#### ASSIGNED TASK
From the records below, output exactly the lines running from the line containing "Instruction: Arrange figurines" through the line containing "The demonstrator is", and no others.

#### DATA IN THIS EXERCISE

· · ·

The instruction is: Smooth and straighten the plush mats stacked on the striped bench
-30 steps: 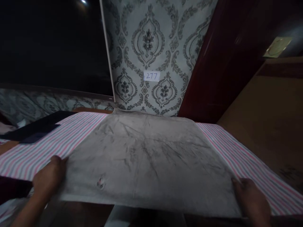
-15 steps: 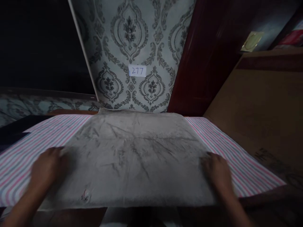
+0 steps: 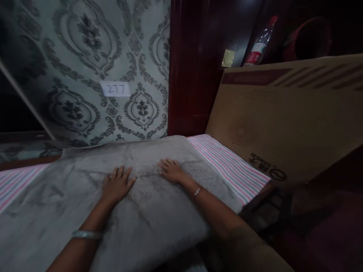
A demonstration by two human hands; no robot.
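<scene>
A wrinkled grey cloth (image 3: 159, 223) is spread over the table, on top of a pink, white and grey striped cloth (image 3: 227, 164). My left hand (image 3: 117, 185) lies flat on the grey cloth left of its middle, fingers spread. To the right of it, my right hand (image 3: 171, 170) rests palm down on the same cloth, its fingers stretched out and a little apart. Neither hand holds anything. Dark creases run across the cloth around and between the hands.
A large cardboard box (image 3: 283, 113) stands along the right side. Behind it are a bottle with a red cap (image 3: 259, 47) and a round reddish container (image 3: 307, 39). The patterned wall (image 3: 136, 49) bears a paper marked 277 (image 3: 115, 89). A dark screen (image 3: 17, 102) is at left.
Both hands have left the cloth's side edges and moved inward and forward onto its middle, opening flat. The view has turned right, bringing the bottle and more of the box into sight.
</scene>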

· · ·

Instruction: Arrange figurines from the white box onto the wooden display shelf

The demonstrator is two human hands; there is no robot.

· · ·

#### TASK SOLUTION
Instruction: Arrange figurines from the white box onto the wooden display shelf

The demonstrator is two human hands; there is no robot.

No additional answer text is required.